No reserve currency can exist forever. Perhaps the time of the dollar is drawing to a close, and JP Morgan believes that the dollar will lose its dominant power very soon.
Almost eight years ago, Michael Kembalest of JP Morgan first introduced a chart that clearly shows that no reserve currency can maintain its status forever, therefore, in the near future, the US dollar will also cease to be the most important world currency.
The destructive monetary policy of the largest Central Bank and the US Federal Reserve, applied after the crisis of 2008, dragged on for many years, so it is logical to draw an analogy with the statement of Mr.
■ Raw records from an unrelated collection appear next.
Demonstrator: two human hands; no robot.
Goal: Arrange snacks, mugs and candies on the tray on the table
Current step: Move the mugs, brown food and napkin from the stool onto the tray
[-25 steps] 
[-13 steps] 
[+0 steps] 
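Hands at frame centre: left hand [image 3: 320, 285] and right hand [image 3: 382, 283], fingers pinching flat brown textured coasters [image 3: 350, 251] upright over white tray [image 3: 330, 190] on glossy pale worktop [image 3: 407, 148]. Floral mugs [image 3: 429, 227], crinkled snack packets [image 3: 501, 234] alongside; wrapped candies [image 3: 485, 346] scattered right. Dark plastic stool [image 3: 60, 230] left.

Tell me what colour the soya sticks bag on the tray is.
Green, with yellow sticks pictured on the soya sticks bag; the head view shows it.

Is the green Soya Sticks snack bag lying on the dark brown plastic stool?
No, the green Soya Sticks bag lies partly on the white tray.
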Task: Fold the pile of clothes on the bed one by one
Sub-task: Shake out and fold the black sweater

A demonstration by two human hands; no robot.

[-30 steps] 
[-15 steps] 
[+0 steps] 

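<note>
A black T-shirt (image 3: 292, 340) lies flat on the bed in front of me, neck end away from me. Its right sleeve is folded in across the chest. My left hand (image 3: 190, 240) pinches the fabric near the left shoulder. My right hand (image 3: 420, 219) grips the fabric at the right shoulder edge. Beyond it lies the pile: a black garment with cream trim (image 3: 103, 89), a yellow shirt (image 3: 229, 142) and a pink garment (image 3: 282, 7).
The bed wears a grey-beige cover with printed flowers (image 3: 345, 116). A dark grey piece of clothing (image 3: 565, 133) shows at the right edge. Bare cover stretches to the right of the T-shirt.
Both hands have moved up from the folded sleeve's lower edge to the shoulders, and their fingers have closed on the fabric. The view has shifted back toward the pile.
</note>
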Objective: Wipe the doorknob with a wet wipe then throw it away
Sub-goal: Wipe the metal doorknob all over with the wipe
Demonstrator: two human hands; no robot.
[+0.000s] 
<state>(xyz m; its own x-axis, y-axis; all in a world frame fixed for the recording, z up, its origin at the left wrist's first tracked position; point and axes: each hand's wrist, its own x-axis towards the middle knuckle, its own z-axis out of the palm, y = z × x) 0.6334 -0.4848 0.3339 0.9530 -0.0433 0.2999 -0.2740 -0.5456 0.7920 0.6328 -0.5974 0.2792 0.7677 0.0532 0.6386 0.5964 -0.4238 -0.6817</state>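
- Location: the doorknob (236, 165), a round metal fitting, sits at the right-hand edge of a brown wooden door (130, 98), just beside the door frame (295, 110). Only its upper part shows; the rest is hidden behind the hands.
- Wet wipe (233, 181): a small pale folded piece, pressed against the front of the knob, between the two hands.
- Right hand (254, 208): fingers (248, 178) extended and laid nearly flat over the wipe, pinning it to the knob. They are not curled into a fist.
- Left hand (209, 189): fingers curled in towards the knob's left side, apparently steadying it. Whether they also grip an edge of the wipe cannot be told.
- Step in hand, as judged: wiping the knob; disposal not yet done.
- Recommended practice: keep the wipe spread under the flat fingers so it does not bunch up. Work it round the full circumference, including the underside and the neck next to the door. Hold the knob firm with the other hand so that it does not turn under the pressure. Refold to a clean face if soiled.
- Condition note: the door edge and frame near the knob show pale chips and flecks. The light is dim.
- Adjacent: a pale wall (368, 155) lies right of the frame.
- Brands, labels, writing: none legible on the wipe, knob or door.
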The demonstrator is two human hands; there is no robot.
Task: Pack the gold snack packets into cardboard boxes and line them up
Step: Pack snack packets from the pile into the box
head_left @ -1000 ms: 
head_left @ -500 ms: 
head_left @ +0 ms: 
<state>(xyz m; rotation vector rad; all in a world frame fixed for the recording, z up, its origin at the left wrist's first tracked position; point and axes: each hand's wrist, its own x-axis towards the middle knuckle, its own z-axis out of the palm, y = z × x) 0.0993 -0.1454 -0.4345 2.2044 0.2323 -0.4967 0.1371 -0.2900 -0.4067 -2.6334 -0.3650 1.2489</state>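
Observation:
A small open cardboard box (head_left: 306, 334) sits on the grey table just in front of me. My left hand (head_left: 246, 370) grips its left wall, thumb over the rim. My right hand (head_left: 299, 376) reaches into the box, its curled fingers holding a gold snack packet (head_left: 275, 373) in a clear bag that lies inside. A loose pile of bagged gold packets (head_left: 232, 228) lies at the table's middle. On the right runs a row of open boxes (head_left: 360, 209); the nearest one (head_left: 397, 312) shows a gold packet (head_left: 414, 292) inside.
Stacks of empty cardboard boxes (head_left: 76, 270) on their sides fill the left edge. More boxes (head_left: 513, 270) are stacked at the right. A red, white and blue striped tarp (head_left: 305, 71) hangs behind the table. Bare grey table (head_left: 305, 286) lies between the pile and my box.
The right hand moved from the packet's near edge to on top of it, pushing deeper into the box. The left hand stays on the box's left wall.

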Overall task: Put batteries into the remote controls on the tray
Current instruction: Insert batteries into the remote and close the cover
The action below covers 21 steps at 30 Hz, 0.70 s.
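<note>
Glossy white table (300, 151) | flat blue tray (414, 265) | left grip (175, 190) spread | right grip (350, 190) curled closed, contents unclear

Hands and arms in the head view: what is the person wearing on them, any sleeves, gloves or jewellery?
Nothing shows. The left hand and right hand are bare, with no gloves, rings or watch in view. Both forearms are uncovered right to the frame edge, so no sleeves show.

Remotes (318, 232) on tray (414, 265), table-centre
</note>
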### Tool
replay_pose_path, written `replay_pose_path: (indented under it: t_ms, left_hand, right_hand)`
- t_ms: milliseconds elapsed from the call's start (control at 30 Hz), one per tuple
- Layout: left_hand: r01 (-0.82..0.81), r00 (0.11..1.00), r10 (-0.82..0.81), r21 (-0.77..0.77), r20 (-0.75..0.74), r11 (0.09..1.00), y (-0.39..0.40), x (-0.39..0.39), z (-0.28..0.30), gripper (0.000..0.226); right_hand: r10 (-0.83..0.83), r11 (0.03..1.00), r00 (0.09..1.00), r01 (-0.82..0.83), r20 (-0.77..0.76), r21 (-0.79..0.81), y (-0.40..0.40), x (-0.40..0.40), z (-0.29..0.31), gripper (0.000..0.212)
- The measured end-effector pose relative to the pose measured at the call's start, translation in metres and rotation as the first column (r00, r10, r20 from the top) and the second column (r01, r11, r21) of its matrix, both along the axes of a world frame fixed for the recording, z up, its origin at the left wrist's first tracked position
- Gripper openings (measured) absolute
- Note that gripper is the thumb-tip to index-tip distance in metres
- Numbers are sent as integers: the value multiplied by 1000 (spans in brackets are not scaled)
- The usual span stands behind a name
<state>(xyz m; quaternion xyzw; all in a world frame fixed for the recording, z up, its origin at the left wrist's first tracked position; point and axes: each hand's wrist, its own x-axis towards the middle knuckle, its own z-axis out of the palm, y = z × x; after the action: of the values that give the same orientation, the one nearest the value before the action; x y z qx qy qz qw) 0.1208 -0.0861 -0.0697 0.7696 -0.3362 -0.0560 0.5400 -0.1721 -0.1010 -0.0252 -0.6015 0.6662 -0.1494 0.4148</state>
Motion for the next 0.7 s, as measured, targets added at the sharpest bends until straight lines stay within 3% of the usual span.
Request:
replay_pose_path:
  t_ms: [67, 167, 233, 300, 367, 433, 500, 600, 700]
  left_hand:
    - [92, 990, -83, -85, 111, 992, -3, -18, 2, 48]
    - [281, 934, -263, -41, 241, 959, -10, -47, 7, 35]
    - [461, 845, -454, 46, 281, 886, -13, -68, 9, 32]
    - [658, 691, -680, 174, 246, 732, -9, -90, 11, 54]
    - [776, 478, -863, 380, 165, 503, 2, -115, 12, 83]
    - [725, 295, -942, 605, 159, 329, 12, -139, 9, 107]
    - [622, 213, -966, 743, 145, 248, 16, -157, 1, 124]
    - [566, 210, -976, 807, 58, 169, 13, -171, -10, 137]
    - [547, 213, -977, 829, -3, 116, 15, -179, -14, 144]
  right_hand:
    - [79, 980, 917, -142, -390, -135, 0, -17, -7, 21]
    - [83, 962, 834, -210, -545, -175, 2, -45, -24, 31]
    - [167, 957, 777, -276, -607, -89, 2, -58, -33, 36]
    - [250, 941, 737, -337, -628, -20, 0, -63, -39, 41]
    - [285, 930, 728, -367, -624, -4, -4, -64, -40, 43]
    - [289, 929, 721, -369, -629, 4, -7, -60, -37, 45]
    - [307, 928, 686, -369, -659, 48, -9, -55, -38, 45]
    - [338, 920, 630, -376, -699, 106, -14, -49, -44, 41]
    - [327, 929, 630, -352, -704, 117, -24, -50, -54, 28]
Dornbusch.
However, few people except JPMorgan's Private Bank are now wondering if the end of the "exorbitant privilege" of the dollar is coming.
Bank experts not only express concern over the possible loss of reserve currency status by the dollar, they directly say that this can happen quite soon, which will lead to its depreciation.
How the dollar has become a reserve currency
The growth of the dollar in the world market, in turn, was caused by the creation of the Federal Reserve System a little over a century ago and the emergence of the US economy after the First World War.
The Federal Reserve has helped create more mature capital markets and a nationally coordinated monetary policy — two important pillars of reserve currency countries.
Being the unit of account in the world, the United States gave what the former French finance minister, Valerie d'Estaing, called “exorbitant privilege” —the ability to pay imports and issue debt in its own currency and have a constant deficit.
Nothing suggests that dollar dominance should remain forever. In fact, the dominant international currency has changed many times throughout history.
After the end of World War II, the United States accounted for the largest share of world GDP – more than 25%. Since then, the main driver of economic growth has moved towards Asia.
Over the past 70 years, China has quadrupled its share of global GDP and brought it up to about 20%.
In addition, there are a lot of other fast-growing economies around China, which also have a high population. All these factors will lead to the fact that the share of settlements in dollars will gradually decrease.